Le lendemain samedi, mêmes incertitudes. Le soir, je pris en hâte ma pèlerine, mon bâton, un morceau de pain, pour manger en route, et j'arrivai, quand la nuit tombait déjà, pour trouver tout fermé aux Sablonnières, comme la veille… Un peu de lumière au premier étage; mais aucun bruit; pas un mouvement… Pourtant, de la cour de la métairie je vis cette fois la porte de la ferme ouverte, le feu allumé dans la grande cuisine et j'entendis le bruit habituel des voix et des pas à l'heure de la soupe. Ceci me rassura sans me renseigner. Je ne pouvais rien dire ni rien demander à ces gens. Et je retournai guetter encore, attendre en vain, pensant toujours voir la porte s'ouvrir et surgir enfin la haute silhouette d'Augustin.
C'est le dimanche seulement, dans l'après-midi, que je résolus de sonner à la porte des Sablonnières. Tandis que je grimpais les coteaux dénudés, j'entendais sonner au loin les vêpres du dimanche d'hiver. Je me sentais solitaire et désolé. Je ne sais quel pressentiment triste m'envahissait. Et je ne fus qu'à demi surpris lorsque à mon coup de sonnette, je vis M. de Galais tout seul paraître et me parler à voix basse: Mlle de Galais était alitée, avec une fièvre violente; Meaulnes avait dû partir dès vendredi matin pour un long voyage; on ne sait quand il reviendrait…
Et comme le vieillard, très embarrassé, très triste, ne m'offrait pas d'entrer, je pris aussitôt congé de lui. La porte refermée, je restai un instant sur le perron, le cœur serré, dans un désarroi absolu, à regarder sans savoir pourquoi une branche de glycine desséchée que le vent balançait tristement dans un rayon de soleil.

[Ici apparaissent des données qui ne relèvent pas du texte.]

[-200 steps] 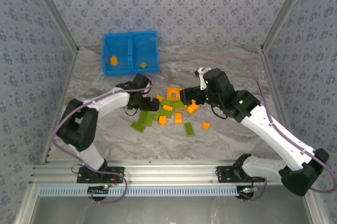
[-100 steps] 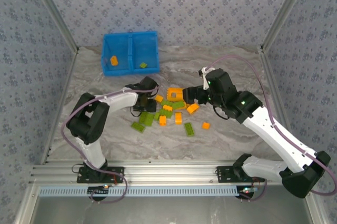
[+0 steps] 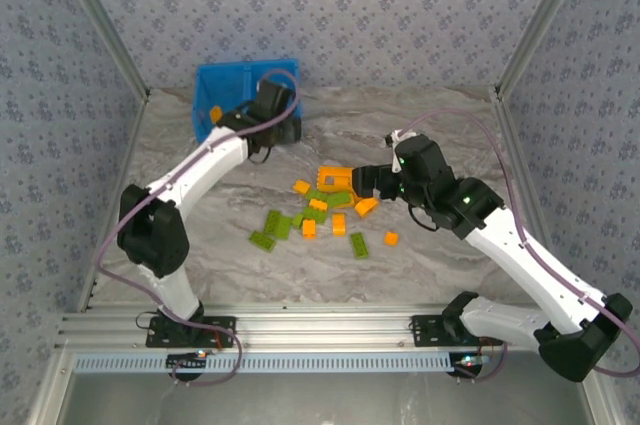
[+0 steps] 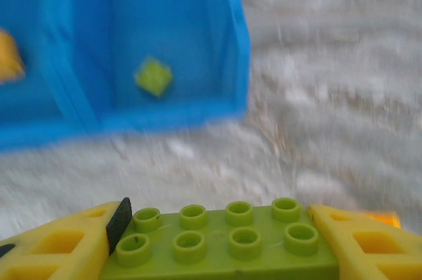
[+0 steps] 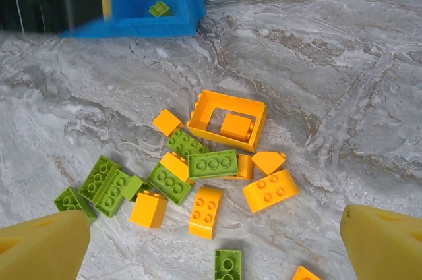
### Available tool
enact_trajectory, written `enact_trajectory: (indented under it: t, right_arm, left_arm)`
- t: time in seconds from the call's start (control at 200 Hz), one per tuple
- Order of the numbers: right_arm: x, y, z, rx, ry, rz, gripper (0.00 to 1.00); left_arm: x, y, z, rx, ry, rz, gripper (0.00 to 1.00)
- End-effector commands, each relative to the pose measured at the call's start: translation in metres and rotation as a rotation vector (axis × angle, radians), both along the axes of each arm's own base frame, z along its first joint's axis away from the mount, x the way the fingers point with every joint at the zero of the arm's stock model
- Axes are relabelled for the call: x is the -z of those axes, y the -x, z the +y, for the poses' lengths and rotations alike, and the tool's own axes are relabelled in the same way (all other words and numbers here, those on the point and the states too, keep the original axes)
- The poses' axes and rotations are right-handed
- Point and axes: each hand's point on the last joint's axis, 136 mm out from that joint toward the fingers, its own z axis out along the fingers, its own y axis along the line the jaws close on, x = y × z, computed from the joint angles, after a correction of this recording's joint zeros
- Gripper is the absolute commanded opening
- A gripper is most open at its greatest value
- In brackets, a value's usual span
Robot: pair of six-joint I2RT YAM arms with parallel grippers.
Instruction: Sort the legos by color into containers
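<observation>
Compared with one second ago, your left arm (image 3: 215,160) is no longer working at the pile; it is now stretching back to the blue bin (image 3: 212,85). The left jaws are hanging at the near wall of the bin's right compartment and clamping a lime green eight-stud brick (image 4: 224,244) between the yellow fingers (image 4: 53,247). Your right arm (image 3: 500,235) is holding almost the same pose as before. The right jaws are standing wide apart above the loose legos (image 3: 325,210), gripping nothing, with both fingertips (image 5: 39,244) well outside the heap. One small green brick (image 4: 153,76) is lying in the bin's right compartment and one orange brick (image 4: 10,62) in the left. The orange square frame (image 5: 224,100) is sitting at the far edge of the pile with a small orange brick (image 5: 237,125) inside it. Open grey-veined counter (image 3: 420,255) is lying between bin and pile, to the right of the bin, and along the near side. Patterned walls (image 3: 400,5) with slanting metal posts (image 3: 530,35) are closing in the back and both sides.
</observation>
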Motion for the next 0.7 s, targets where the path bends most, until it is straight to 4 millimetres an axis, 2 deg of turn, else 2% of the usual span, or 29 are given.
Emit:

Ainsi ce remords secret que Meaulnes portait depuis son séjour à Paris avait fini par être le plus fort. Il avait fallu que mon grand compagnon échappât à la fin à son bonheur tenace…
Chaque jeudi et chaque dimanche, je vins demander des nouvelles d'Yvonne de Galais, jusqu'au soir où, convalescente enfin, elle me fit prier d'entrer. Je la trouvai, assise auprès du feu, dans le salon dont la grande fenêtre basse donnait sur la terre et les bois. Elle n'était point pâle comme je l'avais imaginé, mais toute enfiévrée, au contraire, avec de vives taches rouges sous les yeux, et dans un état d'agitation extrême. Bien qu'elle parût très faible encore, elle s'était habillée comme pour sortir. Elle parlait peu, mais elle disait chaque phrase avec une animation extraordinaire, comme si elle eût voulu se persuader à elle-même que le bonheur n'était pas évanoui encore… Je n'ai pas gardé le souvenir de ce que nous avons dit. Je me rappelle seulement que j'en vins à demander avec hésitation quand Meaulnes serait de retour.
—Je ne sais pas quand il reviendra, répondit-elle vivement.
Il y avait une supplication dans ses yeux, et je me gardai d'en demander davantage.
Souvent, je revins la voir. Sauvent je causai avec elle auprès du feu, dans ce salon bas où la nuit venait plus vite que partout ailleurs. Jamais elle ne parlait d'elle-même ni de sa peine cachée. Mais elle ne se lassait pas de me faire conter par le détail notre existence d'écoliers de Sainte-Agathe.
Elle écoutait gravement, tendrement, avec un intérêt quasi maternel, le récit de nos misères de grands enfants. Elle ne paraissait jamais surprise, pas même de nos enfantillages les plus audacieux, les plus dangereux. Cette tendresse attentive qu'elle tenait de M. de Galais, les aventures déplorables de son frère ne l'avaient point lassée. Le seul regret que lui inspirât le passé, c'était, je pense, de n'avoir point encore été pour son frère une confidente assez intime, puisque, au moment de sa grande débâcle, il n'avait rien osé lui dire non plus qu'à personne et s'était jugé perdu sans recours. Et c'était là, quand j'y songe, une lourde tâche qu'avait assumée la jeune femme,—tâche périlleuse, de seconder un esprit follement chimérique comme son frère;—tâche écrasante, quand il s'agissait de lier partie avec ce cœur aventureux qu'était mon ami le grand Meaulnes.